Ich gratuliere den Kollegen Alexander Friedrich und Andreas Dreizler sehr herzlich zur Auszeichnung mit zwei ERC Synergy Grants! Die beiden Projekte stehen beispielhaft für wesentliche Charakteristiken und Stärken der Forschung an unserer Universität: Wissenschaftler:innen nehmen drängende Herausforderungen in den Blick und arbeiten interdisziplinär und vernetzt mit Kolleg:innen weltweit an innovativen Lösungen. HYROPE und CultCryo illustrieren auch die fruchtbare Perspektivvielfalt an der TUDa. Ob durch die Entwicklung von CO2-freien Gasturbinen oder der Analyse des weltweiten Systems künstlicher Kühlung, im Fokus stehen kreative Beiträge für eine nachhaltigere Zukunft.
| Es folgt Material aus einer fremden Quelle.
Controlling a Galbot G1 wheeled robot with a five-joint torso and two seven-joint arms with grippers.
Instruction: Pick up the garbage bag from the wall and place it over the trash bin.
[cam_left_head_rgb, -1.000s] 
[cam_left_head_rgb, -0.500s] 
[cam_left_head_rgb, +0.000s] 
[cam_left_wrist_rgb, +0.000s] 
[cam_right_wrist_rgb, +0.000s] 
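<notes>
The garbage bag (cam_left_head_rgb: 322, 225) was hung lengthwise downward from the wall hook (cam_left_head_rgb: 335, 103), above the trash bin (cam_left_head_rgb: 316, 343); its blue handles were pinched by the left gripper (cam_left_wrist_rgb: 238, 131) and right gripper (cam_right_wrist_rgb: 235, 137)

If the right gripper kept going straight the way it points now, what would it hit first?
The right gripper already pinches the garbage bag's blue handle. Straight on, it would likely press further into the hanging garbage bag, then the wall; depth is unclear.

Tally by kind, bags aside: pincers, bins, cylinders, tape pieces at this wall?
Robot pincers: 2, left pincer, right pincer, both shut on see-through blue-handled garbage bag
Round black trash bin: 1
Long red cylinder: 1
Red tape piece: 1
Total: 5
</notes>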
Tanja Brühl, Präsidentin der TU Darmstadt

Zur Person

Dr. Alexander Friedrich promovierte an der Justus-Liebig-Universität Gießen und kam dann als PostDoc-Stipendiat ans DFG-Graduiertenkolleg „Topologie der Technik“ an die TU Darmstadt. Hier arbeitete er als Wissenschaftlicher Mitarbeiter im Institut für Philosophie (Fachbereich Gesellschafts- und Geschichtswissenschaften) und vertrat 2020-2021 die Professur für Theoretische Philosophie. Derzeit arbeitet er als Wissenschaftlicher Mitarbeiter am Leibniz-Zentrum für Literatur- und Kulturforschung (ZfL) Berlin im Schwerpunktprojekt „Das 20. Jahrhundert in Grundbegriffen“. Aufenthalte als Gastwissenschaftler führten ihn an die University of Sydney und das ZfL Berlin. Friedrichs Arbeitsschwerpunkte sind unter anderem Sprachphilosophie, Digitale Methoden und Wissenschaftstheorie der Geisteswissenschaften sowie Technik- und Kulturphilosophie.

ERC Synergy Grants

Die Synergy Grants des European Research Councils (ERC) gehen an Teams von zwei bis vier international renommierten Forschenden. Die mit den Grants geförderten Projekte sollen zu Entdeckungen an den Schnittstellen zwischen etablierten Disziplinen und zu substantiellen Fortschritten an den Grenzen des Wissens führen. Denkbar sind die Entwicklung neuer Methoden und Techniken, sowie ungewöhnliche Herangehensweisen. Entscheidend für die Förderung ist, dass die Projekte nur durch die Zusammenarbeit der benannten Forscherinnen und Forscher möglich werden.

Die Förderung kann für bis zu sechs Jahre beantragt werden mit einem maximalen Budget von zehn Millionen Euro. Es ist möglich, zusätzlich Fördergelder in Höhe von vier Millionen Euro zu erhalten.